→ Work required
Go through the listing and write out all of it exactly.

→ Supplied material
****

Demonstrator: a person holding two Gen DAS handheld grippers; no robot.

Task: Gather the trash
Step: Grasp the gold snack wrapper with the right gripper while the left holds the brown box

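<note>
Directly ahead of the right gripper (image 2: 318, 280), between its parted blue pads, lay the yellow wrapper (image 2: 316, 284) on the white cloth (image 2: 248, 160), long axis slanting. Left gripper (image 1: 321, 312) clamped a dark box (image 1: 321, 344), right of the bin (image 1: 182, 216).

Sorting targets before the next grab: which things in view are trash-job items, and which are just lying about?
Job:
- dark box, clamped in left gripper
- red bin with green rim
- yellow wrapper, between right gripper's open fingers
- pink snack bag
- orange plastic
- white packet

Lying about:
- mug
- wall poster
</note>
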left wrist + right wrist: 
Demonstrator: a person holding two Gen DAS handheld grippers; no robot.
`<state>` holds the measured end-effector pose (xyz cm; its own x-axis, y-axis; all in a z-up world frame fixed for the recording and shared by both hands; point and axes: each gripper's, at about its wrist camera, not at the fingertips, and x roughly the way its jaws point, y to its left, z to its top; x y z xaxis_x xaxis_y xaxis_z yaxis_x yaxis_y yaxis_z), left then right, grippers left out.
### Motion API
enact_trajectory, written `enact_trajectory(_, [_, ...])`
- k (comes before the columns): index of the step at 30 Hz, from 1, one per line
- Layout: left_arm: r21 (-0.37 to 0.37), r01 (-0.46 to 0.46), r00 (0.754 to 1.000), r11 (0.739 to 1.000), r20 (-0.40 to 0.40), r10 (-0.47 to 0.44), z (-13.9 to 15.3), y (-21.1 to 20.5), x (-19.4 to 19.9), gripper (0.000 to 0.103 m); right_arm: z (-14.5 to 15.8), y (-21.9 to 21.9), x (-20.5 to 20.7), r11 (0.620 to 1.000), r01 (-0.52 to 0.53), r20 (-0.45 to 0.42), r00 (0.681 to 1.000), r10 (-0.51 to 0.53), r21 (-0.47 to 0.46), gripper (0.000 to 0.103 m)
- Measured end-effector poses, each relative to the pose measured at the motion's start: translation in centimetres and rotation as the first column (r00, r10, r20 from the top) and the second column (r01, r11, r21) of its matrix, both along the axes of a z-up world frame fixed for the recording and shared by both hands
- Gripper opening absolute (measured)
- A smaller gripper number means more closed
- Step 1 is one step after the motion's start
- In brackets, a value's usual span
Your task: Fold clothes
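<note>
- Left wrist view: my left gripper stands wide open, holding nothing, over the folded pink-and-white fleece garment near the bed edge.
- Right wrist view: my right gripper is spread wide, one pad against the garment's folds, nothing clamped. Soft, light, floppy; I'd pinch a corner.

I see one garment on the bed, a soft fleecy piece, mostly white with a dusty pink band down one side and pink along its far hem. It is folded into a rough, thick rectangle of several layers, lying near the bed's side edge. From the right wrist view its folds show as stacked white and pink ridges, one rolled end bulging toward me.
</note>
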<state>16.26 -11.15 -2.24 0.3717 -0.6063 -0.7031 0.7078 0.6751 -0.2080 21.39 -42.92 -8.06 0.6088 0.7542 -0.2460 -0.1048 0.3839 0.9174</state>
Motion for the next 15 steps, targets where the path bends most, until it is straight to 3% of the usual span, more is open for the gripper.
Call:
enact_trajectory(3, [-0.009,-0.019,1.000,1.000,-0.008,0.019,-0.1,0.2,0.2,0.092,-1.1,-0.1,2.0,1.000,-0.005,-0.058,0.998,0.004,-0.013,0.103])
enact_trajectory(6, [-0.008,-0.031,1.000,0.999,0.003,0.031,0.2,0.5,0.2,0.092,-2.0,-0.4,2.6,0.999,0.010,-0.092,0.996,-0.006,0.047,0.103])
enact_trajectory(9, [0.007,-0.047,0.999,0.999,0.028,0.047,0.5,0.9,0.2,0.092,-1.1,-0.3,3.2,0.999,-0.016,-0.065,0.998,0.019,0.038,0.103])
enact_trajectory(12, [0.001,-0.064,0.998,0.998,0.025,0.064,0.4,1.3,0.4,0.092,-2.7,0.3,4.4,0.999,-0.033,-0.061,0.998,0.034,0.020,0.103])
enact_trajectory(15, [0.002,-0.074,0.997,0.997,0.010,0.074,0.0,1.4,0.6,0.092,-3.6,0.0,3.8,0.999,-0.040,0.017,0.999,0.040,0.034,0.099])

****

→ Solution for this task
Demonstrator: a person holding two Gen DAS handheld grippers; no robot.

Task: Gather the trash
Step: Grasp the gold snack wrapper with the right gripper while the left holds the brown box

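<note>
Directly ahead of the right gripper (image 2: 318, 280), between its parted blue pads, lay the yellow wrapper (image 2: 316, 284) on the white cloth (image 2: 248, 160), long axis slanting. Left gripper (image 1: 321, 312) clamped a dark box (image 1: 321, 344), right of the bin (image 1: 182, 216).

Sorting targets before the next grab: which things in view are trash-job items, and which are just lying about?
Job:
- dark box, clamped in left gripper
- red bin with green rim
- yellow wrapper, between right gripper's open fingers
- pink snack bag
- orange plastic
- white packet

Lying about:
- mug
- wall poster
</note>
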left wrist + right wrist: 
Demonstrator: a person holding two Gen DAS handheld grippers; no robot.
`<state>` holds the measured end-effector pose (xyz cm; its own x-axis, y-axis; all in a z-up world frame fixed for the recording and shared by both hands; point and axes: each gripper's, at about its wrist camera, not at the fingertips, and x roughly the way its jaws point, y to its left, z to its top; x y z xaxis_x xaxis_y xaxis_z yaxis_x yaxis_y yaxis_z), left then right, grippers left out.
### Motion API
enact_trajectory, written `enact_trajectory(_, [_, ...])`
- k (comes before the columns): index of the step at 30 Hz, from 1, one per line
- Layout: left_arm: r21 (-0.37 to 0.37), r01 (-0.46 to 0.46), r00 (0.754 to 1.000), r11 (0.739 to 1.000), r20 (-0.40 to 0.40), r10 (-0.47 to 0.44), z (-13.9 to 15.3), y (-21.1 to 20.5), x (-19.4 to 19.9), gripper (0.000 to 0.103 m); right_arm: z (-14.5 to 15.8), y (-21.9 to 21.9), x (-20.5 to 20.7), r11 (0.620 to 1.000), r01 (-0.52 to 0.53), r20 (-0.45 to 0.42), r00 (0.681 to 1.000), r10 (-0.51 to 0.53), r21 (-0.47 to 0.46), gripper (0.000 to 0.103 m)
- Measured end-effector poses, each relative to the pose measured at the motion's start: translation in centimetres and rotation as the first column (r00, r10, r20 from the top) and the second column (r01, r11, r21) of its matrix, both along the axes of a z-up world frame fixed for the recording and shared by both hands
- Gripper opening absolute (measured)
- A smaller gripper number means more closed
- Step 1 is one step after the motion's start
- In brackets, a value's usual span
Your task: Fold clothes
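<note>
- Left wrist view: my left gripper stands wide open, holding nothing, over the folded pink-and-white fleece garment near the bed edge.
- Right wrist view: my right gripper is spread wide, one pad against the garment's folds, nothing clamped. Soft, light, floppy; I'd pinch a corner.

I see one garment on the bed, a soft fleecy piece, mostly white with a dusty pink band down one side and pink along its far hem. It is folded into a rough, thick rectangle of several layers, lying near the bed's side edge. From the right wrist view its folds show as stacked white and pink ridges, one rolled end bulging toward me.
</note>
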<state>16.26 -11.15 -2.24 0.3717 -0.6063 -0.7031 0.7078 0.6751 -0.2080 21.39 -42.92 -8.06 0.6088 0.7542 -0.2460 -0.1048 0.3839 0.9174</state>
Motion for the next 15 steps, targets where the path bends most, until it is straight to 3% of the usual span, more is open for the gripper.
Call:
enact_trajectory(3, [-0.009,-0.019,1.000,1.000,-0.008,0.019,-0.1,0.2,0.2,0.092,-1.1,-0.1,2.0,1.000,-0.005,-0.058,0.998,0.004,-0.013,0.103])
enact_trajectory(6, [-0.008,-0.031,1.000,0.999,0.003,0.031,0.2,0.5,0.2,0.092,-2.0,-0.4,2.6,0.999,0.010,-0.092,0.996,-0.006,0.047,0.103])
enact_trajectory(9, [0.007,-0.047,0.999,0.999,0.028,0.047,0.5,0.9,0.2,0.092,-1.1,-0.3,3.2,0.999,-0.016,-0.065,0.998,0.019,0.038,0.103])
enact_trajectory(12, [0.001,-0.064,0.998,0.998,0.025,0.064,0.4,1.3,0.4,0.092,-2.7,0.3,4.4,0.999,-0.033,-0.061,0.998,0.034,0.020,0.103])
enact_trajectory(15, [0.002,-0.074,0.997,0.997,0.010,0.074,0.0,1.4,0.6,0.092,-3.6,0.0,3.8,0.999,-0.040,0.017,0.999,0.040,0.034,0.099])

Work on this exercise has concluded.